The Yale study is the first clinical study investigating chronic fatigue syndrome following COVID-19 vaccination, among major established research groups in the United States.

“This is a little preprint [study] that excites us,” Kory said, referring to he and other doctors who have been treating these groups of patients whose condition has been largely unacknowledged.

Dr. Kirk Milhoan, a pediatric cardiologist and senior fellow at Independent Medical Alliance, said that the Yale study also validates their long-held hypothesis of spike-protein driven damage.

The spike protein persisting for more than two years in some PVS patients, as shown in the Iwasaki study, may also support his and other doctors’ hypothesis that spike protein could be the driver of long COVID and PVS.

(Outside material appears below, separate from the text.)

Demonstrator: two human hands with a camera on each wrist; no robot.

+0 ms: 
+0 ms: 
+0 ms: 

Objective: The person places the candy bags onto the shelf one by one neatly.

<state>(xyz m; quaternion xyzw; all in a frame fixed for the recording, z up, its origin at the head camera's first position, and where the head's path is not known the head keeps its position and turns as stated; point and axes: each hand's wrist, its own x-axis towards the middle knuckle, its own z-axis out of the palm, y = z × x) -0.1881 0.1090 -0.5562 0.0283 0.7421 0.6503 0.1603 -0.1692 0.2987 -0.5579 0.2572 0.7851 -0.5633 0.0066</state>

Iwasaki, whose team is currently the only major academic group in the United States looking into post-vaccine syndrome, said that the causes for PVS are still unknown, but a major question they have is how or why some people seem to be more harmed by spike protein, with longer persistence than others.

“Susceptibility may be related to pre-existing viral infections, immune responses, host genetics, or hormone levels.” Iwasaki said.

“If we can predict who will respond poorly to COVID or the spike protein in advance, we can minimize chronic illnesses after infection or vaccination.”